Ubuntu is used to host Semaphore UI. After configuring an appropriate inventory file (e.g., inventory/ansible/group_vars/all/main.yml), the following can be used to provision a new virtual machine running Ubuntu.

ansible-playbook -u ansible -k -i inventory/ansible/inventory.ini playbooks/provision_vm.yml -l ansible-1

Note a limit is used to create the specific virtual machine that will host Semaphore UI.

Deploying Semaphore UI

Semaphore UI can be deployed using an Ansible playbook. The host use is part of the ansible inventory (e.g., ansible-1).

ansible-playbook -k -i inventory/ansible/inventory.ini playbooks/deploy_semaphoreui.yml

The playbook uses the postgresql_setup role to configure PostgreSQL. It also installs and configures Python and the Ansible Python module and other required modules.

Configure Reverse Proxy

A reverse proxy is use to connect the Semaphore UI web host to the internet. A separate playbook is executed in order to configure the reverse proxy settings.

ansible-playbook -k -i inventory/ansible/inventory.ini playbooks/rproxy/config_rproxy.yml

Web Certificates

To generate web certificates for Semaphore, execute the following playbook.

ansible-playbook -k -i inventory/ansible/inventory.ini playbooks/certs/generate_certs.yml

Stage the certificates for use by the reverse proxy using the following playbook.

ansible-playbook -k -i inventory/ansible/inventory.ini playbooks/certs/stage_certs.yml

Database Backup

Execute the following playbook to backup the Postgresql database.

ansible-playbook -k -i inventory/ansible/inventory.ini playbooks/semaphoreui/backup_db.yml

This playbook uses pg_dump to create a backup located in /nfs/backups/. THe backup file is named with a "semaphoreui_" prefix followed by the date of the backup. The /nfs/backups mountpoint is a share from the Synology NAS.

Using Semaphore

After successfully deploying Semaphore, login as admin to https://semaphore.refol.us. The setup generated password is located in /ansible/semaphore/.admin. After logging in, create a project.

Minimum Requirements

In order to configure tasks in a project, the following must be configured.

  • Ansible repository - add the Ansible repository, https://github.com/t3knoid/ansible.git.
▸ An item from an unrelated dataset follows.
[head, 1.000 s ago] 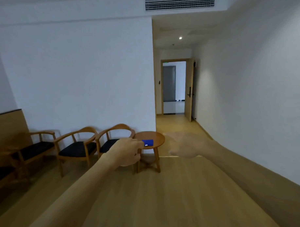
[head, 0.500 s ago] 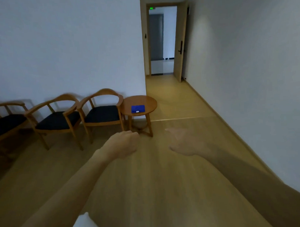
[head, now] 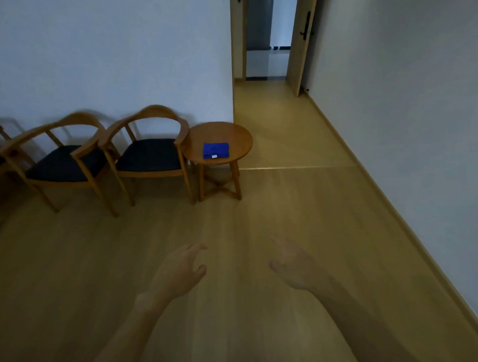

Use the main branch and set the Access key to none.
  • Key Store - Create two Login with password keys, the vault password and the Semaphore user credentials.

Tasks Templates and Inventory

Tasks templates is equivalent to commands and parameters needed to execute an Ansible playbook. A Task Template requires an Inventory to be specified.

Inventory

To create an Inventory specify the following:

  • Name
  • User Credentials - choose the Semaphore user credentials from the key store.
  • Sudo Credentials - do not set.
  • Type - Choose a File type and enter a path relative to the root of the ansible inventory (e.g. inventory/ansible/inventory.ini). Do not set the Repository field.

Task Template

For a task, specify the following:

  • Name
  • Path to playbook file - enter a path relative to the root of the ansible inventory (e.g. playbooks/linux/check_connection.yml)
  • Inventory - Choose an inventory. An inventory must be created before it can be selected.
  • Repository - Choose the configured ansible repository.
  • Variable Group - Set to Empty.
  • CLI args - Add -k.
  • Vaults - Add the vault password configured in the key store.